Three things seem to be involved when we are talking about mercy: the context, which determines the range of possible actions; the intention of the action; and its outcome. This suggests a definition broad enough to encompass a range of culturally and historically specific examples. You act mercifully towards someone if you intentionally and successfully do them less harm than you might, in the sense that doing something else, which you might equally well have done in that situation, would have done greater harm. It is difficult to see how an action that did not fulfil these basic criteria would count as an act of mercy. However, there are many circumstances in which this definition appears too inclusive, given that it is possible to do very great harm that is less than the maximum physically possible.
Some more restrictive definition of might equally well have done is required, but it is important to consider carefully why that is. After all, what, if anything, is the matter with a torturer who says, I was merciful, I tortured him a bit less severely than I might have done? One response might be to claim that an action that is in itself wrong cannot be an act of mercy. However, this does not seem to capture what is at issue here. If there are less harmful alternatives, torturing a bit less severely does not seem to count as merciful at all. But with less harmful alternatives excluded, the torturers unpalatable claim becomes more plausible, even though what he is doing may still be wrong in some absolute sense. To transform mercy into a subset of the set of morally permissible actions is to mistake its frame of reference.
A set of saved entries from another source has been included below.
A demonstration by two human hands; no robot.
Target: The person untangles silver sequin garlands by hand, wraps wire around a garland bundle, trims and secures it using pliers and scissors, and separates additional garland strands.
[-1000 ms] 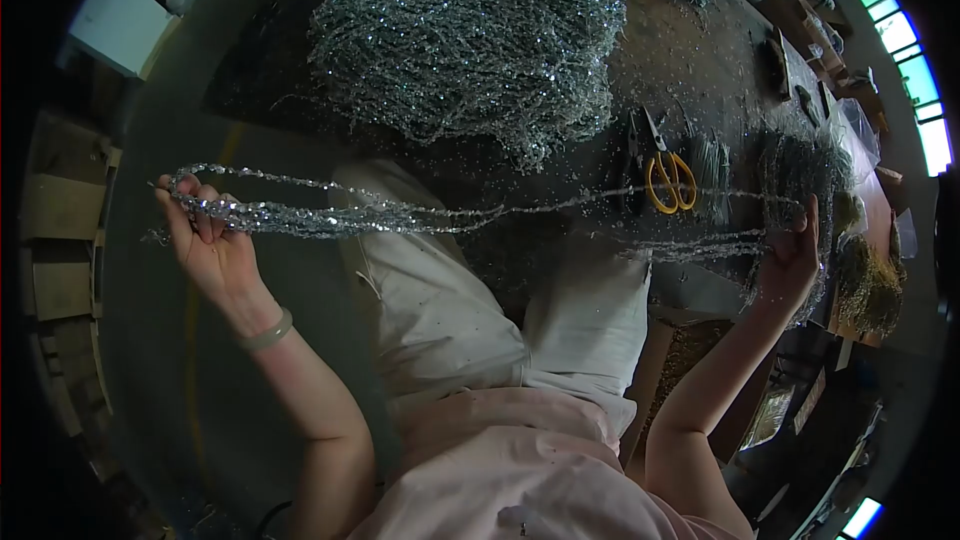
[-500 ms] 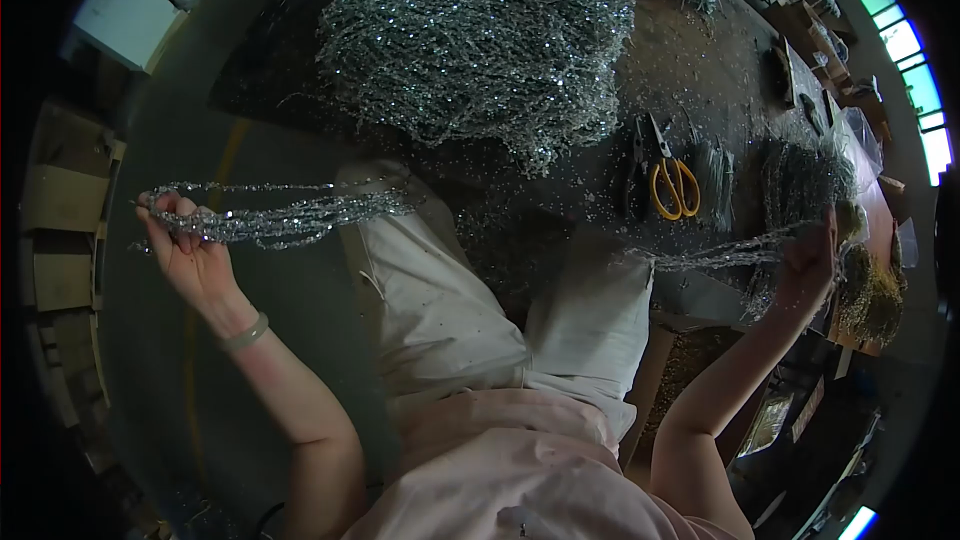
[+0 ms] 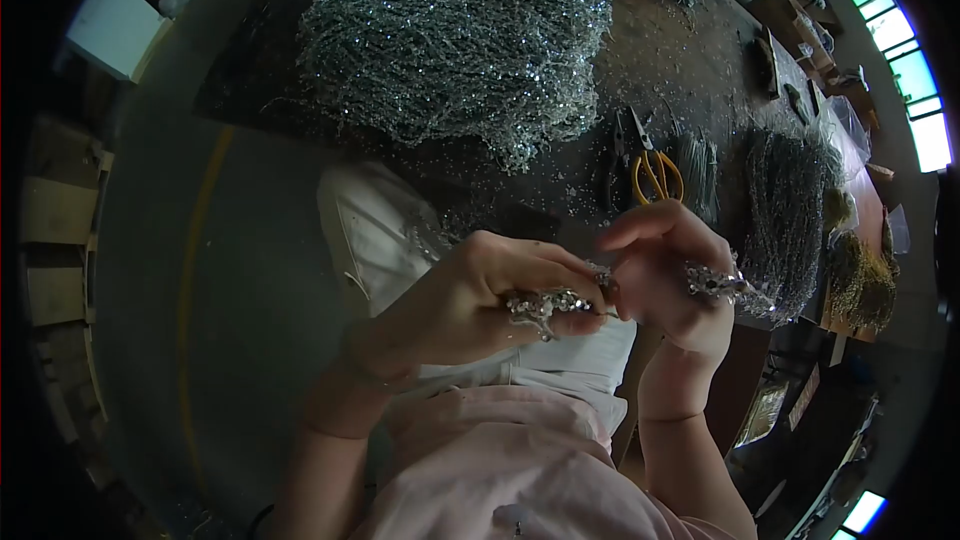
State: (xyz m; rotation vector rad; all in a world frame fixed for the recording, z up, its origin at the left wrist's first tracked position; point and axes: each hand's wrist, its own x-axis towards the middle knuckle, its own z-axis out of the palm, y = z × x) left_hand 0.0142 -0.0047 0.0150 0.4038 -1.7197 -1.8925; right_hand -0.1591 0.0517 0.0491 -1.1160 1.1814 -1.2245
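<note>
Above the lap, close to the body, the left hand [image 3: 470, 295] and the right hand [image 3: 655, 275] meet over a short bundle of silver glitter strands [image 3: 545, 305]. The left hand's fingers are curled tight around the bundle, which bulges out sparkling between the fingertips. The right hand pinches the near end of it with thumb and forefinger touching the left hand's fingertips, and more of the same glittery strand [image 3: 722, 282] sticks out past the back of the right hand toward the table's edge (whether this piece joins the bundle inside the fist cannot be seen). Both hands are closed on the material, neither palm open.

Beyond the hands stands a dark worktable [image 3: 690, 70] dusted with glitter flakes. A large heap of silver strands [image 3: 455, 45] covers its far left part. Yellow-handled scissors [image 3: 652, 168] lie just past the right hand, beside dark pliers [image 3: 613, 155], the two near each other but apart. To the right of the scissors lies a darker pile of strands [image 3: 790, 205], and beside that, at the table's end, a yellowish-gold bunch [image 3: 862, 280]. The person wears a pale pink top [image 3: 510, 470] over light trousers [image 3: 385, 235].
</note>
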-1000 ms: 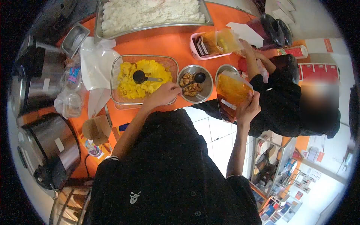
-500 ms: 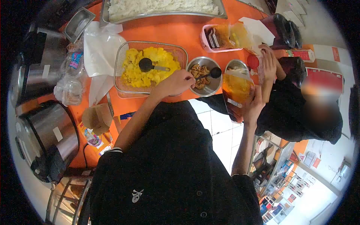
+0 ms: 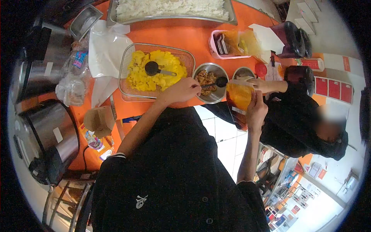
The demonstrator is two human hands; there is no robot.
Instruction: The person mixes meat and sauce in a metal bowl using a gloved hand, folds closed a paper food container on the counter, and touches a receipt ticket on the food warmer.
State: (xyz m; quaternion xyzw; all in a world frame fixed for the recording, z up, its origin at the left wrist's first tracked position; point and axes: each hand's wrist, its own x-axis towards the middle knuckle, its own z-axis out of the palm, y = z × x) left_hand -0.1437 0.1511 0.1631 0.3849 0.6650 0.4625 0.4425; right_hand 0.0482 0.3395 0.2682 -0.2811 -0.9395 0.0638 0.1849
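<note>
- Left hand (image 3: 181, 91) closed on handle of black scoop (image 3: 221, 81); scoop head over right rim of steel bowl (image 3: 210, 82) holding brown pieces. Handle mostly covered by fingers.
- Right hand (image 3: 256, 110) clamped around clear bag (image 3: 239, 101) with orange contents, held upright just past counter (image 3: 174, 36) edge, mouth near scoop. Lower bag dark, contents there unclear.
- Co-worker's hand (image 3: 258, 84) at bag's top edge; touching or only beside, cannot tell.
- Second steel bowl (image 3: 243, 72) partly hidden behind bag; contents not readable.
- Mesh basket (image 3: 156, 70) of yellow food left of brown bowl, another black scoop (image 3: 152, 68) lying in it.
- Tray of white rice (image 3: 170, 8) cut off at top edge.
- Pink container (image 3: 230, 44) behind bowls; contents indistinct.
- Cookers (image 3: 48, 139) at left, distorted by lens rim.
</note>
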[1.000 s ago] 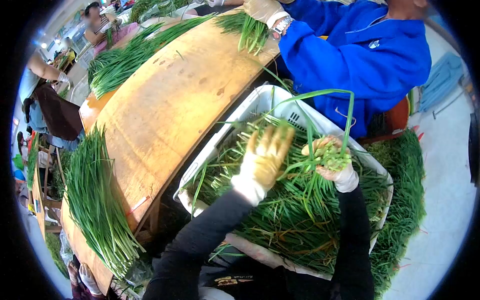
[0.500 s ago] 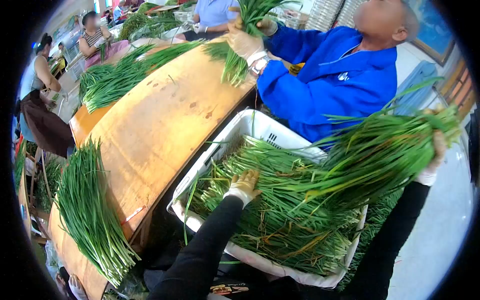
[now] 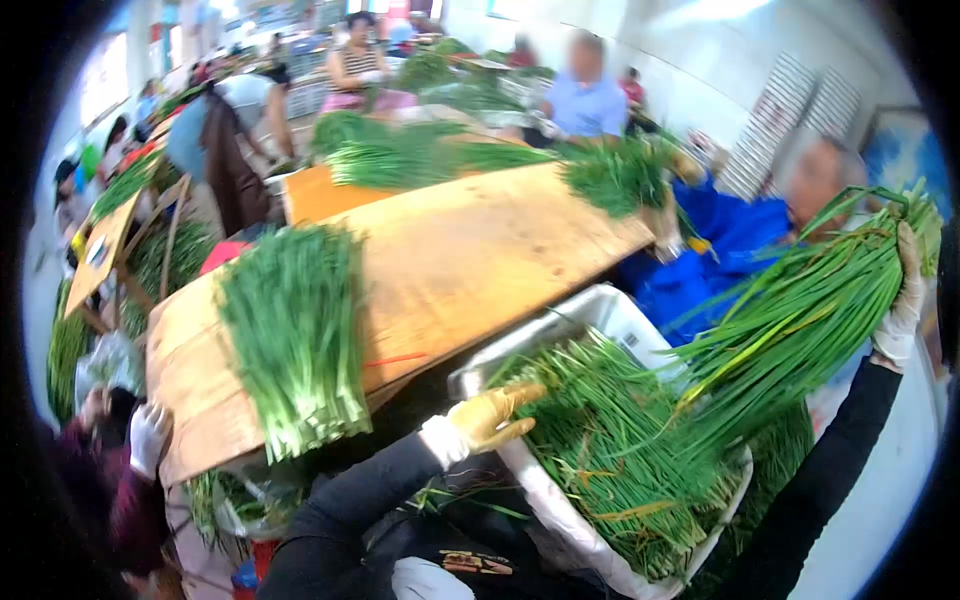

A merciful action is one that is less harmful than its alternatives where these alternatives are defined not by their rightness but by their harmfulness, and harm is often wrong.
What makes other courses of action into relevant alternatives, other than their physical possibility? In social contexts, our actions are rarely constrained only by physical limits on our power; they are governed by norms, shared habits, and expectations that, even if not enforced by third parties, guide our mutual interaction. In our thinking, these norms usually take precedence over alternatives that are merely hypothetical. It does not make any difference what the normative framework is; if you do someone more harm than you would normally do in the circumstances, then it is difficult to claim that you have acted mercifully, even if the harm done is far less than it would have been possible for you to have done. So, if the norm is below the maximum level of harm (as is almost always the case), then an act that inflicts harm between the maximum and normal levels cannot be considered merciful, notwithstanding the proximity to the norm and the great distance from the maximum. For example, a judicial sentence that is below the maximum for the offence but above that normally imposed cannot count as merciful, even if it is not in itself all that harsh.